Sadly, this is not a joke.

These days, you can walk into a pharmacy and walk out with not only your prescription, but also eggs, makeup, a camera, you name it.

This merchandise creep, although at first may have been for the sake of convenience, has undoubtedly now led to a fundamental change in how pharmacy is run.

What are the consequences of this creep?

Commoditization. Pharmacy is slowly becoming commoditized.

If you ask the majority, they will tell you their reasons to go to pharmacy x is based largely on convenience, price, and speed.

Commoditization is bad for pharmacy, as convenience, price and speed undermines safety.

When convenience is key, the patient will go to the closest pharmacy or one that carries toilet paper, not go to a pharmacy that knows them and is familiar with their health and medications. When price is paramount, these pharmacies offset their low margins with high volume and pharmacy understaffing that will undoubtedly lead to more time behind the counter and less time with patient care. And finally, speed — when has speed ever been associated with accuracy?

Commoditization, with its eye on the monetary prize strips us from our roles as health care providers as we lose our faculty to create meaningful relationships with our clients and to deliver good health care.

does the above image depict an assembly-line worker?

If we remain muted, pharmacy practice will continue to be driven behind the counter and the physical barrier will ironically act as a figurative block as we lose confidence in our clinical skills.

What is not missed will soon be forgotten. By riding the commodity train we are lining up to soon be replaced by robots and computers. Robots can already outperform many of our behind-the-counter tasks with better accuracy and speed. And admittedly, we are referring to computers to help us with our clinical decisions.

We need to worry when the switch is eventually flipped.

What technology cannot currently encroach on is the human touch, if you will. A pharmacist on the client’s side of the counter ready to listen and able to anticipate our client’s needs.

My hope is that this does serve as an empty warning.

My hope is that this message speaks to the hopeful pharmacist in all of us.

Ask yourself, are you practicing in the manner you envisioned when you started in your career? Do you see yourself as a health care provider?

Litmus test: does your patient in need of an antibiotic wait in queue?

How did we get here? How do we get off the commodity train and begin to offer the care we are more than capable of providing to our patients? True service. What is the difference between a commodity-based pharmacy practice and service-based pharmacy practice?

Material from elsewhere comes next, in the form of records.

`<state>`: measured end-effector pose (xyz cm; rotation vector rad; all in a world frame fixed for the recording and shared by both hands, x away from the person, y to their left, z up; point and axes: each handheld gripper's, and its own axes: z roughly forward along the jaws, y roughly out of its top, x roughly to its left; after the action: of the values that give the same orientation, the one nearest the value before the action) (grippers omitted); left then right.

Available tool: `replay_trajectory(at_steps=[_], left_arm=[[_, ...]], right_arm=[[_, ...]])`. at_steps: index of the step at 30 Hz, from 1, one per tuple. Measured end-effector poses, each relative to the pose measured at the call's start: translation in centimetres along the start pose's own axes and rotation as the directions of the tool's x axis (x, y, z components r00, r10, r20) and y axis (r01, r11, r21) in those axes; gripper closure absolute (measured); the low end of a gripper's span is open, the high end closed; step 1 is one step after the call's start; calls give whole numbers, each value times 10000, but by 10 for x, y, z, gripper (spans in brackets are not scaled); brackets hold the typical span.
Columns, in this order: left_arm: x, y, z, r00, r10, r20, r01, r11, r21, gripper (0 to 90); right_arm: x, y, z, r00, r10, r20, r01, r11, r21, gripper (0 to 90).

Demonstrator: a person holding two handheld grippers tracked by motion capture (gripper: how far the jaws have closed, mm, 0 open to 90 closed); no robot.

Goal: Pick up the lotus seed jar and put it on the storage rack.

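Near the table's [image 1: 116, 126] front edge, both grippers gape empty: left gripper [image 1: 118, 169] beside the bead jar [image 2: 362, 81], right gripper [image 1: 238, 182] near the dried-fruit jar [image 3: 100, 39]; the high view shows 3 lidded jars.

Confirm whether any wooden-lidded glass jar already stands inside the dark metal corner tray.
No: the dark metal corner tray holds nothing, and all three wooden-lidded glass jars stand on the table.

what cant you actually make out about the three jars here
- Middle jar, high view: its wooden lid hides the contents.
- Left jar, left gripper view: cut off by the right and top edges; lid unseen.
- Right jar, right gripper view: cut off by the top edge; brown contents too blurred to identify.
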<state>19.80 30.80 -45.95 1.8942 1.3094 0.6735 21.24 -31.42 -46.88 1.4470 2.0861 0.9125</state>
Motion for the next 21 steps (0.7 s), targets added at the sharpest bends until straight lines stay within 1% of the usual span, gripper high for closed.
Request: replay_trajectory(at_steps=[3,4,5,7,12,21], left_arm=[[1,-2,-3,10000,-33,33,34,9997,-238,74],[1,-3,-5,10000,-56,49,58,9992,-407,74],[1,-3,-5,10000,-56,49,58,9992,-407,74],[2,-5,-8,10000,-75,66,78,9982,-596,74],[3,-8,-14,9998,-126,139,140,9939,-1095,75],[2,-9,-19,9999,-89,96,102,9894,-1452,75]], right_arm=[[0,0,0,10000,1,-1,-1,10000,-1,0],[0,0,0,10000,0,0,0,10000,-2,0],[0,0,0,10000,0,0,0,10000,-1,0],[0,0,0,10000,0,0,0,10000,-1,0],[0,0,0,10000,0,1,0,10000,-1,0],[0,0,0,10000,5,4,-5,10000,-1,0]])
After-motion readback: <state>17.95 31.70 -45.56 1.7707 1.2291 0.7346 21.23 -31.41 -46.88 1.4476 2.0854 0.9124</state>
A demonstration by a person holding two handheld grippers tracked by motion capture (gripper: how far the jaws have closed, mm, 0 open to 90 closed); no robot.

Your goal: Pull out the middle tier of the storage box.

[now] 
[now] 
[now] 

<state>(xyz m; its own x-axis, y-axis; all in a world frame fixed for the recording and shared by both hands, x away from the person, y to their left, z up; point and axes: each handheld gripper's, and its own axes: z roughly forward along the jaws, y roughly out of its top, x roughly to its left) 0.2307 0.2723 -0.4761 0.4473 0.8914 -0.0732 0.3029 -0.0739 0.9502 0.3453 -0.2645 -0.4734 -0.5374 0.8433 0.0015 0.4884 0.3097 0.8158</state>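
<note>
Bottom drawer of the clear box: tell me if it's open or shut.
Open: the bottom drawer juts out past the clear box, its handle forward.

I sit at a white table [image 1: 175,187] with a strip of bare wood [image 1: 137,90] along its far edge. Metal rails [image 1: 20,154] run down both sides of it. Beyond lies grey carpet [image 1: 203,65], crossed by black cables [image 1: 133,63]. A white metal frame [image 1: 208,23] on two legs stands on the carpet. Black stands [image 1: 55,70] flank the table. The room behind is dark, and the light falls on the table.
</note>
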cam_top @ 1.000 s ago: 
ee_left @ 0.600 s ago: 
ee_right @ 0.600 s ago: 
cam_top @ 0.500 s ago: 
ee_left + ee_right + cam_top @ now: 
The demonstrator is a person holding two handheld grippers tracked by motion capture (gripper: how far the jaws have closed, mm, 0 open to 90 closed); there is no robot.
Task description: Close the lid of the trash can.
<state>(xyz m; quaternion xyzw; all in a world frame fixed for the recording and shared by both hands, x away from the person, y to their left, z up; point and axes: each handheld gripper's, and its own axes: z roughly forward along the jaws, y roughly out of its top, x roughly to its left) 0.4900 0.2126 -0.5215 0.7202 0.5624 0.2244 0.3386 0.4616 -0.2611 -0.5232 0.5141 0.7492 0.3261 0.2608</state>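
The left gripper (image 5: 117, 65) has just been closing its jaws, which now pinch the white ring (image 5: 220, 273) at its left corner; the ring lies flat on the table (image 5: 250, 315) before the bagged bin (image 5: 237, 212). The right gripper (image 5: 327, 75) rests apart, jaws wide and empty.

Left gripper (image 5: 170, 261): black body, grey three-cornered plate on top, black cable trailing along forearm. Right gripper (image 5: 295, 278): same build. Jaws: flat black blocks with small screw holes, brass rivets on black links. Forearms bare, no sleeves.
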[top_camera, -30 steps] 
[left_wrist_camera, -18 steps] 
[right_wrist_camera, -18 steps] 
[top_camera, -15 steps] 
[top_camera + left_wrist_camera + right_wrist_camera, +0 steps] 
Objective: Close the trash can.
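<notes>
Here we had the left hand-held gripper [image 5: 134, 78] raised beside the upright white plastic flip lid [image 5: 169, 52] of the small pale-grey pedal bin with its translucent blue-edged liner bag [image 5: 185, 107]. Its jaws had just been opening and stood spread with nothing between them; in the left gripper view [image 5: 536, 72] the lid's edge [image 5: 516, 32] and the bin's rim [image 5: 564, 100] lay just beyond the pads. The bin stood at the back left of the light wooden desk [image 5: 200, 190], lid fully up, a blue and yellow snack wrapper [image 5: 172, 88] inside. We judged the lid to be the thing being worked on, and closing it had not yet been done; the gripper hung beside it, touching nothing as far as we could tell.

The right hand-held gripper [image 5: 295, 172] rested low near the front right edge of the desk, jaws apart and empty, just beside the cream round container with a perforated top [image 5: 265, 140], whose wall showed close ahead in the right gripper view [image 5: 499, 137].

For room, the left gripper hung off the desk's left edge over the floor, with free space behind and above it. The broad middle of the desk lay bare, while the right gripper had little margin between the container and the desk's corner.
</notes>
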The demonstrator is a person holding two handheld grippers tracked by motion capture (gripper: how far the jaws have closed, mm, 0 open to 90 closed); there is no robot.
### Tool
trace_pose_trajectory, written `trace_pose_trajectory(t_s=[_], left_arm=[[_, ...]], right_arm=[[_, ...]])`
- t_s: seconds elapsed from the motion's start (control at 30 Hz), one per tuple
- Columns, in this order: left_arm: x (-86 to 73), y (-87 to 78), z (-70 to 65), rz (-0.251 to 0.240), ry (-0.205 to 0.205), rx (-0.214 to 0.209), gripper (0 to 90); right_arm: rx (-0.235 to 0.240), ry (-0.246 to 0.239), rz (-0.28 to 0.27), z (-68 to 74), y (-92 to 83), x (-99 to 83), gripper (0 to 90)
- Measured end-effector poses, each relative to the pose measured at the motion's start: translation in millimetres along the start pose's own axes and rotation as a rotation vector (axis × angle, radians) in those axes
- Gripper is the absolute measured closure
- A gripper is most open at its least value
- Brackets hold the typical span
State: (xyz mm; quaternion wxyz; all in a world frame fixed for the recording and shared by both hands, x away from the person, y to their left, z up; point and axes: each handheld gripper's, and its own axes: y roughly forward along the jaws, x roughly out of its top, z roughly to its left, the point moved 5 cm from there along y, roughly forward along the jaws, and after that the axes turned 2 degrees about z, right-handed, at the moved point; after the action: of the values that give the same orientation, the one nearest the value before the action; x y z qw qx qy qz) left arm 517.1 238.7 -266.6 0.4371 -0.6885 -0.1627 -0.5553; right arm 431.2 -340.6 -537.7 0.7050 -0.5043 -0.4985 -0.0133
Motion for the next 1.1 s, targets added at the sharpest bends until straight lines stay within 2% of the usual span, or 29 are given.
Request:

To help answer that question, do you feel more pressure to either

A) deliver that bottle to the customer, or

B) invest your time to ameliorate your client’s health care outcomes

One study serves as a good mirror: community pharmacists view themselves primarily as “dispensers of medication,” and not patient-centered practitioners.

In this commoditized environment, we must radically change how we identify ourselves — we need a culture shift.

Against the odds, we must take back pharmacy. Let’s take agency in our profession and reclaim the importance of our roles as medication and health care experts.

Dare to be courageous. The future of our profession depends on it.

Not only that, our patients’ lives depend on it.